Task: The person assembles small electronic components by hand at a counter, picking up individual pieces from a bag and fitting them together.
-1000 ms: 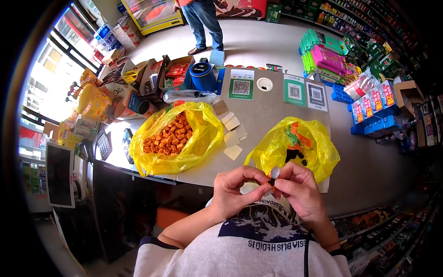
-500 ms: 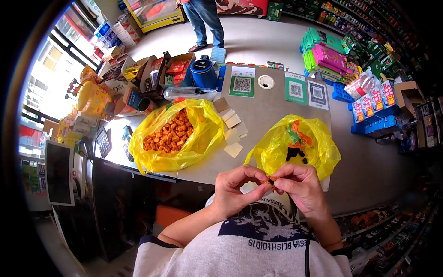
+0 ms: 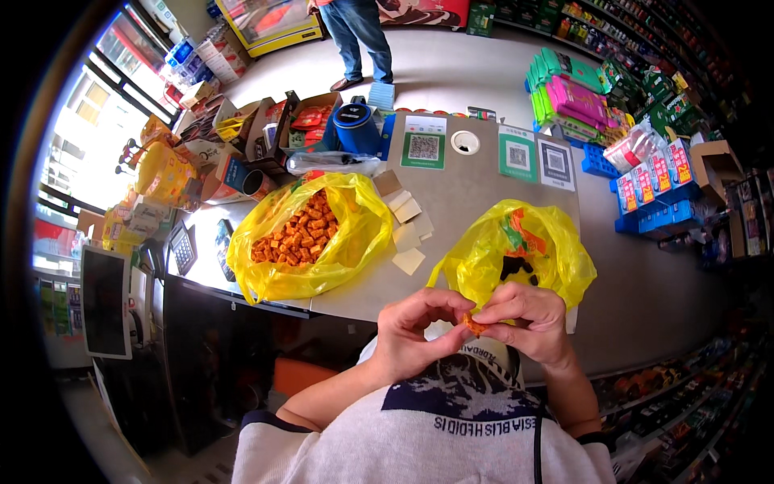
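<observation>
Pinching a small orange piece (image 3: 475, 325), the right hand (image 3: 530, 324) has thumb and forefinger nearly together; the left hand (image 3: 413, 332) curls at its left side, its grip hidden. The piece, nearer than the surface (image 3: 355, 300), is probably light and fairly firm, best held by its ends; its long axis, partly covered, seems to slant down rightward. Beyond stand the right yellow bag (image 3: 564, 270) and left yellow bag (image 3: 355, 234).

Past the blue canister (image 3: 357, 139) I see a person in jeans (image 3: 360, 44); right of it, a green-and-white card (image 3: 423, 147); left and nearer me, a calculator (image 3: 184, 249).
</observation>
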`<action>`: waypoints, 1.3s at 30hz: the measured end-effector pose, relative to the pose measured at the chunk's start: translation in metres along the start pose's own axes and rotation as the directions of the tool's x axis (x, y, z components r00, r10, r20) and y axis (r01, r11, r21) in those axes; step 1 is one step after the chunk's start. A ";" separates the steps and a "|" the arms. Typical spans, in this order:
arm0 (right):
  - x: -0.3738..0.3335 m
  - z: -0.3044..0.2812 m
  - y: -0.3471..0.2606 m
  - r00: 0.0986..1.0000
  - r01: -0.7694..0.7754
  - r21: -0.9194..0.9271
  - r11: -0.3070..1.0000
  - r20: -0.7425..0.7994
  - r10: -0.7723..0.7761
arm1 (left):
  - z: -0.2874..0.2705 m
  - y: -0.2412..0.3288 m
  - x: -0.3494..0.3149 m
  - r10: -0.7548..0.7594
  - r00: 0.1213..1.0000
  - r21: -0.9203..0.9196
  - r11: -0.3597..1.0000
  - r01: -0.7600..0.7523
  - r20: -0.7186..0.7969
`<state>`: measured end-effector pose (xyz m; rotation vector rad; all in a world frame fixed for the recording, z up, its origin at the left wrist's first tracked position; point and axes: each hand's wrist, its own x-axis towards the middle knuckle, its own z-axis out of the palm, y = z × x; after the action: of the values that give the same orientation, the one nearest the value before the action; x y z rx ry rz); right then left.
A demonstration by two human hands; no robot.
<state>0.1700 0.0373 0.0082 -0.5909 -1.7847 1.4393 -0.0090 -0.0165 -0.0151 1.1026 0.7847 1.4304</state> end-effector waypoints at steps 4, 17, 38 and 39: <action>-0.001 -0.001 -0.001 1.000 0.023 -0.034 0.999 -0.011 -0.023 | -0.001 0.000 0.002 -0.002 1.000 -0.013 1.000 0.003 0.029; -0.005 -0.001 -0.002 0.984 0.178 -0.210 0.961 0.058 -0.169 | -0.001 0.012 -0.004 -0.313 0.946 -0.117 0.940 0.322 0.083; 0.009 -0.012 -0.009 0.971 0.199 -0.262 0.944 0.183 -0.154 | -0.019 0.019 0.027 -0.354 0.873 0.087 0.934 0.345 0.336; 0.007 -0.011 -0.011 0.970 0.190 -0.251 0.949 0.197 -0.142 | -0.018 0.020 0.024 -0.337 0.885 0.106 0.941 0.320 0.322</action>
<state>0.1755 0.0469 0.0217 -0.4440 -2.1371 1.1735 -0.0315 0.0055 0.0016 1.1499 0.7218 0.9103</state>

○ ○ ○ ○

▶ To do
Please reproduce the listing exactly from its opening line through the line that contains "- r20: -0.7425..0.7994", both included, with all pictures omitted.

▶ Exercise response
Task: The person assembles small electronic components by hand at a counter, picking up individual pieces from a bag and fitting them together.
-1000 ms: 
-500 ms: 
+0 ms: 
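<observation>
Pinching a small orange piece (image 3: 475, 325), the right hand (image 3: 530, 324) has thumb and forefinger nearly together; the left hand (image 3: 413, 332) curls at its left side, its grip hidden. The piece, nearer than the surface (image 3: 355, 300), is probably light and fairly firm, best held by its ends; its long axis, partly covered, seems to slant down rightward. Beyond stand the right yellow bag (image 3: 564, 270) and left yellow bag (image 3: 355, 234).

Past the blue canister (image 3: 357, 139) I see a person in jeans (image 3: 360, 44); right of it, a green-and-white card (image 3: 423, 147); left and nearer me, a calculator (image 3: 184, 249).
</observation>
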`<action>`: waypoints, 1.3s at 30hz: the measured end-effector pose, relative to the pose measured at the chunk's start: translation in metres along the start pose's own axes and rotation as the directions of the tool's x axis (x, y, z components r00, r10, r20) and y axis (r01, r11, r21) in those axes; step 1 is one step after the chunk's start. A ";" separates the steps and a "|" the arms. Typical spans, in this order:
arm0 (right):
  - x: -0.3738..0.3335 m
  - z: -0.3044..0.2812 m
  - y: -0.3471..0.2606 m
  - r00: 0.0986..1.0000
  - r01: -0.7694..0.7754
  - r21: -0.9194..0.9271
  - r11: -0.3070..1.0000
  - r20: -0.7425..0.7994

The requested output has been given in full.